%%

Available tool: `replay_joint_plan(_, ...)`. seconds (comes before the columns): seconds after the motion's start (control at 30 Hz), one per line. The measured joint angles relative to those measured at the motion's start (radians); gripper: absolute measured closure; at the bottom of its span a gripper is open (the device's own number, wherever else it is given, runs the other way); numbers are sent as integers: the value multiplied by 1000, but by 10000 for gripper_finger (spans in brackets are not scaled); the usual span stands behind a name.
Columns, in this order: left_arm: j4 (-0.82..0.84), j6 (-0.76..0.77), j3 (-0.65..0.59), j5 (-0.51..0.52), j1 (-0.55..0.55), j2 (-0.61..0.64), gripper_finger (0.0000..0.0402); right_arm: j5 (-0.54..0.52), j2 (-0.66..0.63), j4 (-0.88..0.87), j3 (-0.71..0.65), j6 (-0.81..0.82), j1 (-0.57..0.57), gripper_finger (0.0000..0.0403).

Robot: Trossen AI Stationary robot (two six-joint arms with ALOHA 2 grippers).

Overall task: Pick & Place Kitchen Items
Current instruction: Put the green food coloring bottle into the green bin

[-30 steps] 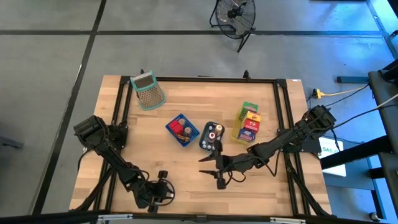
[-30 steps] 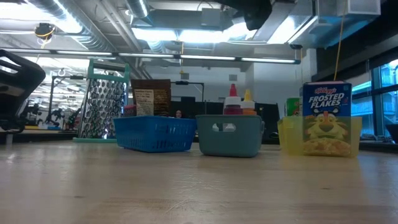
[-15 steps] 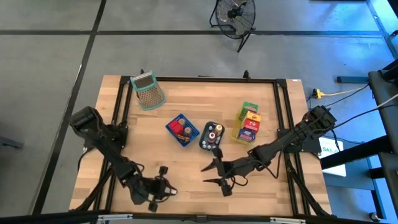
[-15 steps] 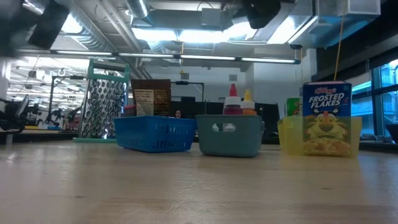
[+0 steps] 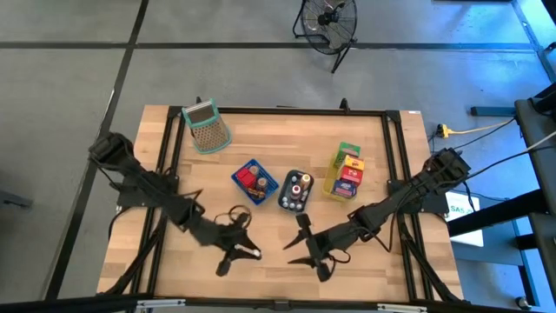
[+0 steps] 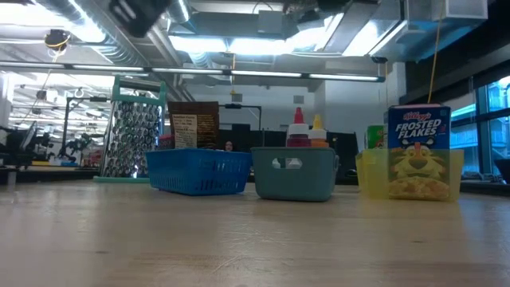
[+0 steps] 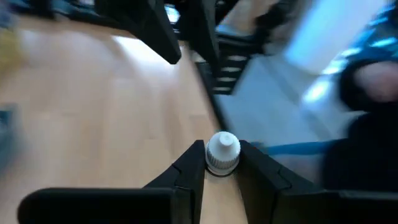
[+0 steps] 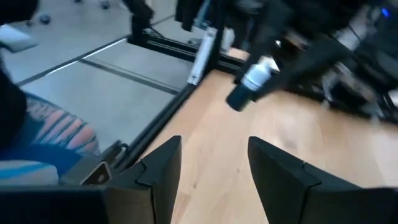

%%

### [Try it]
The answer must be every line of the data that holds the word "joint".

### [The completed task]
Available tool: `replay_joint_plan(_, ...)`. seconds (comes before the columns): seconds after the motion's start (control at 30 Hz), one per line. The measured joint angles relative to those measured at the motion's start (radians); gripper: absolute measured closure; at the bottom of its span a gripper is open (the device's own number, wherever else it is given, runs the other way); numbers are sent as integers: the value multiplied by 1000, but by 10000 for gripper_finger (spans in brackets are not scaled); the usual span stands behind a name.
Robot: Trossen AI Stationary robot (two six-joint arms with ALOHA 2 grippers).

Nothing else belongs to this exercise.